Whatever its precise contours, an alliance of rights-respecting democracies would offer a hopeful counterpoint to the authoritarian trope of China’s and Russia’s leaders standing alongside North Korea’s Kim Jong Un, observing military hardware in a parade in Beijing’s Tiananmen Square in September. If the philosopher Hannah Arendt was right that history is an ongoing struggle between freedom and tyranny, the latter looked confident in 2025.
Yet, even in the worst of times, the idea of freedom and human rights is enduring. People power remains an engine for change. In the US, “No Kings” marches have drawn millions, protesters in Chicago, Minneapolis, Los Angeles, and around the country have stood up against the deployment of the National Guard and ICE abuses, and students are still organizing for Palestine on university campuses despite draconian crackdowns and visa revocations.
People gather facing law enforcement after marching through downtown Austin, Texas at the conclusion of the "No Kings Day" demonstration in the US, June 14, 2026.
Buoyed by popular resistance, South Korean parliamentarians impeached their president to prevent him from grabbing power through martial law. Grassroots aid efforts by Sudan’s emergency response rooms, Hong Kong’s fire relief, Sri Lanka’s cyclone relief community kitchens, and Ukrainian mutual aid and solidarity collectives represent the best of this trend.
In 2025, Gen Z protests against corruption, inadequate public services, and poor governance in Nepal, Indonesia, and Morocco brought to the forefront the need for governments to listen to their youth and tackle corruption and inequality. But as the difficulties of restoring rights in Bangladesh after years under an authoritarian government illustrates, gains won through public mobilization can easily be lost unless democratic participation and free expression remain unassailable.
People take part in a youth-led protest against corruption and calling for education and healthcare reforms, in Rabat, Morocco, June 14, 2026.
Demonstrators outside Nepal's Parliament during a protest in Kathmandu condemning social media prohibitions and corruption by the government, June 14, 2026.
In this more hostile world, civil society is more critical than ever. It’s also increasingly endangered, particularly in an environment where funding is scarce. In 2025, Human Rights Watch was labeled “undesirable” and banned from operating in Russia. For partners in Egypt, Hong Kong, and India, these tactics are all too familiar. Restrictions on civil society and protest have become more commonplace in Europe, including the UK and France. And now, for the first time, many worry about risks associated with their operational presence in the US, where the Open Society Foundations, a major donor, have already been threatened, and the administration is preparing a list of “domestic terrorists” under overbroad guidance that could be interpreted to include the work of many progressive groups.

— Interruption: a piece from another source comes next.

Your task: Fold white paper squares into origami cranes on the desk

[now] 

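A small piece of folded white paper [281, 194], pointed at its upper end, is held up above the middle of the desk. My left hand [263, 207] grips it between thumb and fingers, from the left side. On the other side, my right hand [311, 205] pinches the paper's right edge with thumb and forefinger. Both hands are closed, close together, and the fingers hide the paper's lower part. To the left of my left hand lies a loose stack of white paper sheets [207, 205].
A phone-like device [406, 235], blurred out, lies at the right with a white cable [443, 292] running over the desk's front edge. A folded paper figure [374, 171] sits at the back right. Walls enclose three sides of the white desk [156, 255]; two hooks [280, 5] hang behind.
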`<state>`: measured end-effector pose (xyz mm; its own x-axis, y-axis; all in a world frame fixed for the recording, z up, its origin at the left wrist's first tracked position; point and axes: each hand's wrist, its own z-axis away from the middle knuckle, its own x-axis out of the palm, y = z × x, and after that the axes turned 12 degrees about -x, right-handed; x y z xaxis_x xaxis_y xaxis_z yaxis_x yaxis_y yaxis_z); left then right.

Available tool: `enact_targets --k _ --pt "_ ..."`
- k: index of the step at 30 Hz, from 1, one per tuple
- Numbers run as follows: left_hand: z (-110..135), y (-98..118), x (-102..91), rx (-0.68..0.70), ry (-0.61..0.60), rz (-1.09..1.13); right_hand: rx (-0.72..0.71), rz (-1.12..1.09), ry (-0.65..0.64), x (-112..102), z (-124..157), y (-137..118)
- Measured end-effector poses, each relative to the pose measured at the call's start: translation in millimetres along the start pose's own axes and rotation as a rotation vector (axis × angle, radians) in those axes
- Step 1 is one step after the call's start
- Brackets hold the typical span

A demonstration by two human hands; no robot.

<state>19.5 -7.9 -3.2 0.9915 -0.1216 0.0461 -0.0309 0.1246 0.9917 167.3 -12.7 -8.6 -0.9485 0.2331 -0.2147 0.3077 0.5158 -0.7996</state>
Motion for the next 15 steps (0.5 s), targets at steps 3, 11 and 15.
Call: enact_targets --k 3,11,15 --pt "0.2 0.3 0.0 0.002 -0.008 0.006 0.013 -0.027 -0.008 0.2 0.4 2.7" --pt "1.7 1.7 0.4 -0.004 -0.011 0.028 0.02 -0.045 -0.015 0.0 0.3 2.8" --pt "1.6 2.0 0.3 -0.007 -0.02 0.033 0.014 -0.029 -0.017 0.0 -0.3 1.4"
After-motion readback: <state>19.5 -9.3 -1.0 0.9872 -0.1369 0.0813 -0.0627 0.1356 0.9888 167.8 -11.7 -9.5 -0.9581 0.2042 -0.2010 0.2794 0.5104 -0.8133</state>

Breaking the authoritarian wave and standing up for human rights is a generational challenge. In 2026, it will play out most acutely in the US, with far-reaching consequences for the rest of the world. Fighting back will require a determined, strategic, and coordinated reaction from voters, civil society, multilateral institutions, and rights-respecting governments around the globe.
또한 항염 및 항산화 특성이 있는 것으로 밝혀진 사포닌이라는 화합물을 함유하고 있습니다., Human Rights Watch’s 36th annual review of human rights practices and trends around the globe, reviews developments in more than 100 countries.